Uno dei capolavori horror della nuova generazione. Ben oltre il sociologico Kairo e il sopravvalutato Ringu si assesta Takashi Miike, con i suoi crescendo narrativi e il suo incredibile talento nel rendere estremamente percettibili angoscia e dolore. La prima parte è immersa in un'atmosfera da jazz-club, per poi tuffarsi in una vera e propria tortura visiva e psicologica. Quasi perfetto.
I gusti di Manowar79 (Commedia - Fantascienza - Horror)

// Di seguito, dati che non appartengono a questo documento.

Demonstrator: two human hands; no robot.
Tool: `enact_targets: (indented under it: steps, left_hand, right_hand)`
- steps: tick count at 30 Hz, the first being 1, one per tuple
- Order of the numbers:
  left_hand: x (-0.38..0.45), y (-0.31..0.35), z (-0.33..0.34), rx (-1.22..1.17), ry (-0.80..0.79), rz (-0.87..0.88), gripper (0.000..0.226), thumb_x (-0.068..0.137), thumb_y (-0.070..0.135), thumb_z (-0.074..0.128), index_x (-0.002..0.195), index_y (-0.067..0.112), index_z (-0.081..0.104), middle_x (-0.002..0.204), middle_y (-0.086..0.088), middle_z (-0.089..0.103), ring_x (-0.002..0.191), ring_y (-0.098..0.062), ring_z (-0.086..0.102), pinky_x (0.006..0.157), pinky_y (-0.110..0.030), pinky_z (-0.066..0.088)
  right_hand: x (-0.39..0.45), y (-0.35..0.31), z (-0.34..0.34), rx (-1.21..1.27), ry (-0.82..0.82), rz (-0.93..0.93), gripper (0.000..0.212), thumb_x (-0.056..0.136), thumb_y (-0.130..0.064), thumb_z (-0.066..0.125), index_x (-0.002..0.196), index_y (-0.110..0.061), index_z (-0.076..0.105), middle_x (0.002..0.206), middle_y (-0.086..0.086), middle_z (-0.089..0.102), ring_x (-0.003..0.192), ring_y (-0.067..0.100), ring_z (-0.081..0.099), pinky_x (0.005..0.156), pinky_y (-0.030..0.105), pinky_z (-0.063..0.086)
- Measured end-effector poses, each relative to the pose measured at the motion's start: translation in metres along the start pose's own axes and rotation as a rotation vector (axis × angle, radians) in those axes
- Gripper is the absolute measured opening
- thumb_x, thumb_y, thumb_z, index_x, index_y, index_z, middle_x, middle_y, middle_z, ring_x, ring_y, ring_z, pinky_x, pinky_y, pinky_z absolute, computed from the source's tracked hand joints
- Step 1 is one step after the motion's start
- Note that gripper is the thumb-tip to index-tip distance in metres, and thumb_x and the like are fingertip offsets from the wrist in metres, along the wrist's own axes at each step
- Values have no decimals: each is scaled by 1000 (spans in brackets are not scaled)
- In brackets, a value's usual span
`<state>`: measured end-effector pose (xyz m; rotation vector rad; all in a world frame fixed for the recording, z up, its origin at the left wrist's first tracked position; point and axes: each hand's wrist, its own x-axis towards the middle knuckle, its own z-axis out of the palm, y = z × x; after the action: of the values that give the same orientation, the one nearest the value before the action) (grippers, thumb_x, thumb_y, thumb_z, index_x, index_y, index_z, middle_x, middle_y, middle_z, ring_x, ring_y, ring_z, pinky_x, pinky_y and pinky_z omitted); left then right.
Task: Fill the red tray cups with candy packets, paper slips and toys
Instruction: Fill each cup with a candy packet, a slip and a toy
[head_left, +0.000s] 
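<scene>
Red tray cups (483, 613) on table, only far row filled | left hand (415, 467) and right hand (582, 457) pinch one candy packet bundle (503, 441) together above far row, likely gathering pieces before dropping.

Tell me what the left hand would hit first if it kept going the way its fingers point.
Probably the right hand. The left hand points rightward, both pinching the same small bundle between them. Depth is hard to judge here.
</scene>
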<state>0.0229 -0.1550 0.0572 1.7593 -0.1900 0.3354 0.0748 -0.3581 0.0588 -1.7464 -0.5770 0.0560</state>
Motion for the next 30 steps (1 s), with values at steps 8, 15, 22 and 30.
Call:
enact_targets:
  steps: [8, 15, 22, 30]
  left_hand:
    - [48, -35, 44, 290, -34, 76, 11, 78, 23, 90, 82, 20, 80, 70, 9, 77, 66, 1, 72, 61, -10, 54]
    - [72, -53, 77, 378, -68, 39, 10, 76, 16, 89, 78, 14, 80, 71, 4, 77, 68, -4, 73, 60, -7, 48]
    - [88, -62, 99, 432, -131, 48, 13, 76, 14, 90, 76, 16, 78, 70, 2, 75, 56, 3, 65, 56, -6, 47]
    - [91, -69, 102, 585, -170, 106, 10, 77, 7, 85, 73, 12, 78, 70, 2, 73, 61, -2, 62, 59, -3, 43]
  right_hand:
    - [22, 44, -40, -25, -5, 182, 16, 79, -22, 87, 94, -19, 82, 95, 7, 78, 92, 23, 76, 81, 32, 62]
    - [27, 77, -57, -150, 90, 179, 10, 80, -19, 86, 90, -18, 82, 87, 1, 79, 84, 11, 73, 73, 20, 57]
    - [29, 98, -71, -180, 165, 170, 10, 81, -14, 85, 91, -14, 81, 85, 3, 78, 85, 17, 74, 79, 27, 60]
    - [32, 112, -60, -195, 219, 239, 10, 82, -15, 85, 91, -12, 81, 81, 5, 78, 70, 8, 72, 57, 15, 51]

Tromeo 23/5/08 1:36 - 52 commenti

Grande Miike. Trasforma un film che all'inizio sembra uno dei soliti horror d'atmosfera giapponese in un film di Takashi Miike, girando una seconda parte che penetra nella pelle dello spettatore e non si dimentica. Delirante, ambiguo, onirico. Un film che dimostra il genio di questo regista, forse il più estremo in attività.
I gusti di Tromeo (Horror - Poliziesco - Thriller)

Otis 18/5/10 7:01 - 40 commenti

Audition narra una storia d'amore che nasce già malata, per le modalità. Quando tutto sembra andare per il meglio, però, c'è la virata folle. Asami, su cui qualche dubbio c'è sempre stato, rivela la propria insanità. Ottima sceneggiatura, anche l'inizio lento serve a creare la tensione che si rileverà poi nella parte finale. Il film è un crescendo emotivo, lo spettatore si sente al sicuro, ma pian piano questa certezza vacilla e alla fine viene colpito, quasi a tradimento. Piacevole e inquietante!
I gusti di Otis (Fantascienza - Horror - Western)

audition 22/1/07 10:50 - 9 commenti

Takashi Miike è un geniale, eclettico ed estremo factotum della settima arte, qui capace di incanalare al meglio il suo stile visionario in una sceneggiatura sfuggevole e rigorosa, chirurgica e spiazzante nel guidarci lungo il percorso di vita e morte dei protagonisti. Un viaggio che si concluderà tra realtà e sogno con un doppio cambio di registro nella seconda parte del film tra i più allucinati e deflagranti mai visti sullo schermo. Auditio(n)metro: Capolavoro? Capolavoro.